But when data gets big, big problems can arise. That’s the message from Nate Silver, who works with data a lot. Silver is the founder of data-driven journalism site FiveThirtyEight (now owned by ESPN); he spoke at the HP Big Data Conference in Boston recently, outlining some of the problems that can come along with big data.
Where to put it
Silver says that even small and medium amounts of data can be difficult to manage, both technically in terms of how to store it and in terms of analyzing it. So, the more data companies have the even more complex the problems of managing it can become. Do you buy hardware? Do you store it in the cloud? How often will you need to access it? Can you deal with latency? These are the types of questions that will help you decide how to manage your data.
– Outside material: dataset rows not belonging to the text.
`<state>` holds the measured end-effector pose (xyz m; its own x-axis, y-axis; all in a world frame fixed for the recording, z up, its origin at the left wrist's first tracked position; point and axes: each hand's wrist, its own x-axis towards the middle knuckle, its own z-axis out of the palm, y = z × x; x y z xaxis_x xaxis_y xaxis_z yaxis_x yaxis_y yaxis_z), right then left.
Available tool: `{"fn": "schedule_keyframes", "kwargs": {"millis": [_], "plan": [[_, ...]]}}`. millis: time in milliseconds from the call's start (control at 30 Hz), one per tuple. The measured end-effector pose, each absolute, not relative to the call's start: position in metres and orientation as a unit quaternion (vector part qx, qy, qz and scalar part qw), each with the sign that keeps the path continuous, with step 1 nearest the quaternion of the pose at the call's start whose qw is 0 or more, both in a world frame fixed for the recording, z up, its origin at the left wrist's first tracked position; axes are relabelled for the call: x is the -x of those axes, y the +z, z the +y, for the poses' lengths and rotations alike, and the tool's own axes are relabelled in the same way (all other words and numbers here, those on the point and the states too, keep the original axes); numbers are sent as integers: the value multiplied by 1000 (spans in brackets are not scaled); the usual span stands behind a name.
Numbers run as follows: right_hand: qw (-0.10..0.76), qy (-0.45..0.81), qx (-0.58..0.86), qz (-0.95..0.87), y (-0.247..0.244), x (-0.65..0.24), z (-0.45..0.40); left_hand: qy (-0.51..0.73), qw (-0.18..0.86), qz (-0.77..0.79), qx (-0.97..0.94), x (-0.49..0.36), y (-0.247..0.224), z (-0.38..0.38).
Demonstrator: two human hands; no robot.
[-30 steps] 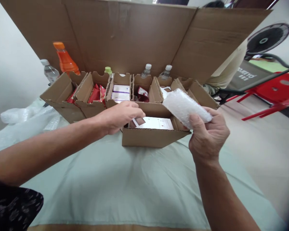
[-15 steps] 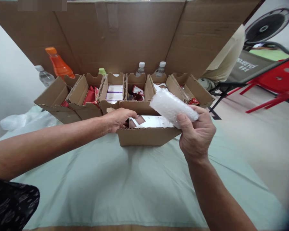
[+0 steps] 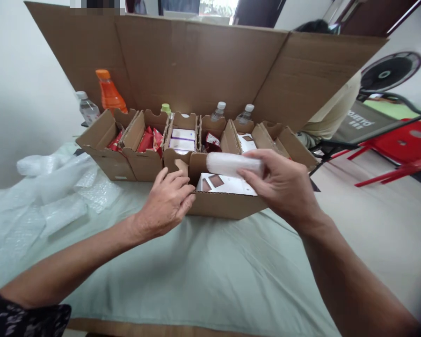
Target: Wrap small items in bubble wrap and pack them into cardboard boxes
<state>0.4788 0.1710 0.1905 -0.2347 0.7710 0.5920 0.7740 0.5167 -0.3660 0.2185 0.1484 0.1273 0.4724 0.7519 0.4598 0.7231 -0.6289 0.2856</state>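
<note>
Above the near box [image 3: 224,206], the right hand [image 3: 284,185] clasps bubble wrap [image 3: 224,164]: keep it level, left hand [image 3: 168,199], fingers loosely apart, steadying the left end.

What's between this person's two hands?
In the head view, between left hand and right hand: a cardboard box holding a white carton, plus the white bundle the right hand holds.

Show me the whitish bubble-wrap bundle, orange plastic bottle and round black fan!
Whitish bubble-wrap bundle [image 3: 227,164]: head view, middle.
Orange plastic bottle [image 3: 112,97]: head view, body.
Round black fan [image 3: 392,71]: head view, grille.
</note>
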Motion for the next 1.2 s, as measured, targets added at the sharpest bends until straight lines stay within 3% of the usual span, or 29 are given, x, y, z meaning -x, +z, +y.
{"fn": "schedule_keyframes", "kwargs": {"millis": [233, 500, 700, 933, 1067, 1200], "plan": [[90, -189, 345, -915, 201, -431, 208, 357, 6, 442, -823, -221, 104, 153], [-47, -160, 205, -964, 205, -403, 228, 363, 8, 442, -820, -222, 98, 156], [-58, -78, 199, -975, 211, -406, 236, 356, 11, 447, -820, -221, 98, 156], [38, 22, 219, -975, 197, -399, 242, 349, 31, 451, -821, -220, 100, 156], [-9, 90, 235, -968, 189, -399, 244, 350, 27, 450, -821, -221, 99, 156], [-45, 45, 350, -935, 194, -402, 239, 344, 15, 454, -822, -221, 98, 157]]}}
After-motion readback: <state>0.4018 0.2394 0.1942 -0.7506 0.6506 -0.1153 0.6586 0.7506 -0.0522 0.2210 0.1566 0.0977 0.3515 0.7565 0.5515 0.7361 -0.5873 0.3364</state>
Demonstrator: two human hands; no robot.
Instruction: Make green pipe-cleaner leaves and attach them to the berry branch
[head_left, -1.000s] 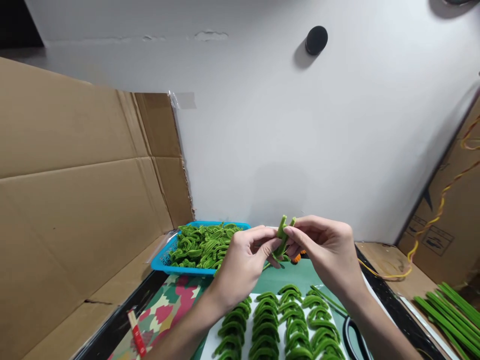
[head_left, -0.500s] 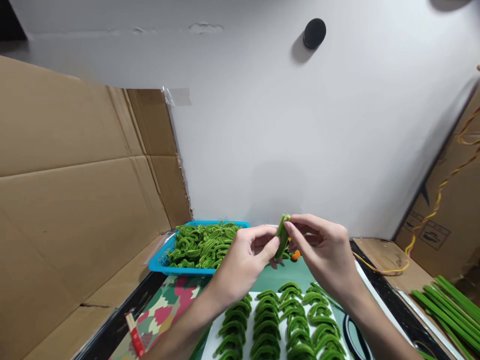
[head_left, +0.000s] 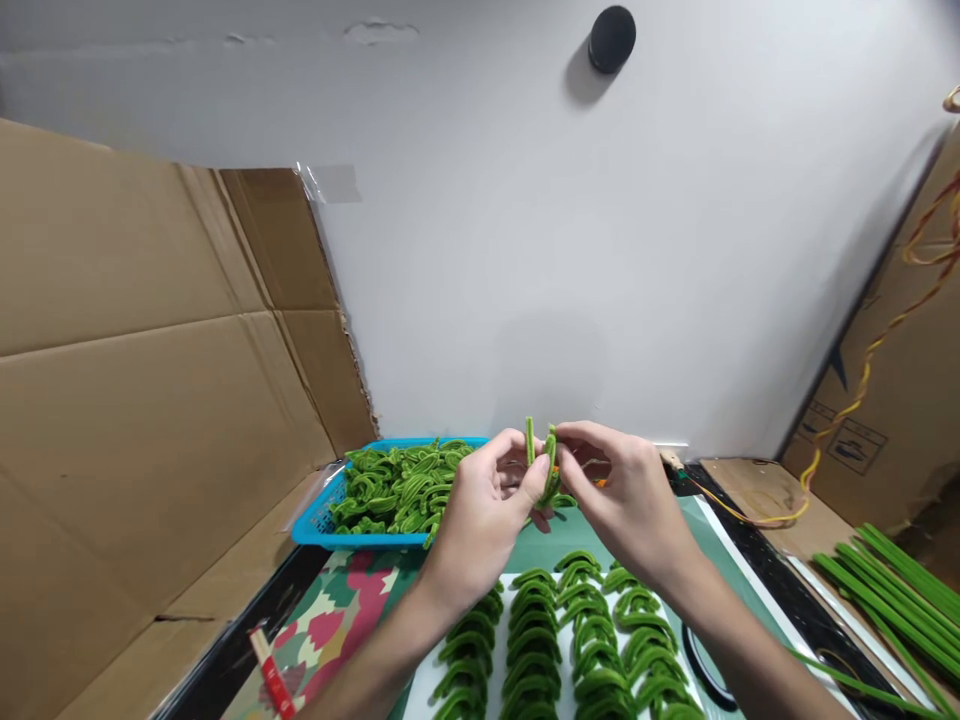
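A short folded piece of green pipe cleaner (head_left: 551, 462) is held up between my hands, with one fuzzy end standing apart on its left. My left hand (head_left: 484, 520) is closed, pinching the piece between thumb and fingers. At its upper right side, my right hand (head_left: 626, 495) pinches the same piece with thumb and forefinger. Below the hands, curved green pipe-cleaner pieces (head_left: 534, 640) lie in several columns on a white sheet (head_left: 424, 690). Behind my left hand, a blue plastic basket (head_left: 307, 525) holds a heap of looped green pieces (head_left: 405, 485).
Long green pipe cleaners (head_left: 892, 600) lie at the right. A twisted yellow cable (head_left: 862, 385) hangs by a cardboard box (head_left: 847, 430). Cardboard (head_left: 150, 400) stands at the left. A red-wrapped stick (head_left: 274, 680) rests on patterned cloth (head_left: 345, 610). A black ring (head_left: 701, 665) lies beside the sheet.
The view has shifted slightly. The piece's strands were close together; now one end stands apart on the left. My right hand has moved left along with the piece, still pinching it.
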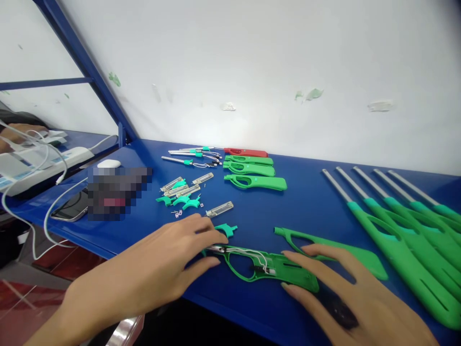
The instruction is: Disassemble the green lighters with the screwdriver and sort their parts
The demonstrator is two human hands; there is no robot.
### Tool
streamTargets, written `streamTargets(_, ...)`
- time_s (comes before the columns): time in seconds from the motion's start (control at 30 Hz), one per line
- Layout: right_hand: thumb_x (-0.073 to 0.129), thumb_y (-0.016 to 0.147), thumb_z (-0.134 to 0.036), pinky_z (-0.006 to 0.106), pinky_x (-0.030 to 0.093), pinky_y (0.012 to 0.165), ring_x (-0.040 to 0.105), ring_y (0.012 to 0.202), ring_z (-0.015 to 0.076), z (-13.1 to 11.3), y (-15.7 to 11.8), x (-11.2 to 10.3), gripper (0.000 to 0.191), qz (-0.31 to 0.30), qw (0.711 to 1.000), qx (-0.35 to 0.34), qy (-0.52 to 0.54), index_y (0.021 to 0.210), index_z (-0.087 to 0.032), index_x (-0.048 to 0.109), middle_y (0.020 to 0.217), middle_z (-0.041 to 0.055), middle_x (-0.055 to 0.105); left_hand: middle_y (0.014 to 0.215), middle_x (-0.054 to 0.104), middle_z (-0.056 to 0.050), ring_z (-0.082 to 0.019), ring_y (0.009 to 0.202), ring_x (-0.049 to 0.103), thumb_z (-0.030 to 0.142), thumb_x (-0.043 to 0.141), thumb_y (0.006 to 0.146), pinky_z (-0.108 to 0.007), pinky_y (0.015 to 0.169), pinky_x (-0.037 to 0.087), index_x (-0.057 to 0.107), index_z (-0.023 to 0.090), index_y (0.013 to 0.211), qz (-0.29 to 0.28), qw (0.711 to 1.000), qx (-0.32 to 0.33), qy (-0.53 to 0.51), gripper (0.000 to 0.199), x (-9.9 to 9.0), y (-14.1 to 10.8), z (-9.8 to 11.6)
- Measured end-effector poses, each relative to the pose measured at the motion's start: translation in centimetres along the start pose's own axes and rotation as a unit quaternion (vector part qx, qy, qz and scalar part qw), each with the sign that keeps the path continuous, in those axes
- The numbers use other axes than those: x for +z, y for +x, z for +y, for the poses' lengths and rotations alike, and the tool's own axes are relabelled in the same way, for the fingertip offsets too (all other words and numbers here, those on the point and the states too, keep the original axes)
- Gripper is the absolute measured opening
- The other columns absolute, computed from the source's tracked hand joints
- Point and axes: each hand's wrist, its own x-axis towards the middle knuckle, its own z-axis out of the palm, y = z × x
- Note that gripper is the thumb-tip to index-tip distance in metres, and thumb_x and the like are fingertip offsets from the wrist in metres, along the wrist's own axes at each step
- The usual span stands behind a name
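one open green shell (291,275) between both hands (211,248)

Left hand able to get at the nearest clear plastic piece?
Probably yes: the clear plastic piece lies uncovered just past the left hand, though its fingers are at the open green shell.

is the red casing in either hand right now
No, the red casing lies near the wall, beyond the left hand and right hand.

1 head-worn camera, looking forward and down, close above both hands and the blue table (252,206)
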Motion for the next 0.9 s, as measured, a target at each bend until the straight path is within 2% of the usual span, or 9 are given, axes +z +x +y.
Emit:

One issue with a lot of data is that it can create bias. Let’s say you have two polls, it can be pretty easy to decipher what those polls are saying. Now if you’re analyzing 100 surveys, there can be much more nuanced issues within that data. Ever heard of that saying that you can make statistics say whatever you want? Well the more data you have, the more wiggle room there can be to sway the stats.
Silver referenced a book by Daniel Kahneman titled “Thinking, Fast and Slow,” the point of which is that sometimes people rush decisions based on a subset of data (thinking fast). A better practice is to “think slow” and really rationalize data. With big data, thinking fast (not analyzing the data fully) can lead to false positives.
Silver calls this extracting the “signal from the noise.” Said another way, it’s the problem of finding the needle in the haystack. The more data you have, sometimes the harder it can be to find true value from the data.
That’s not what I was looking for…
Imagine Google Maps giving you directions and suggesting an alternate, “faster” route. You take it only to find that it’s a dirt road under construction. Sometimes big data systems think they have found a shortcut, but in reality, it’s not exactly what the user was looking for.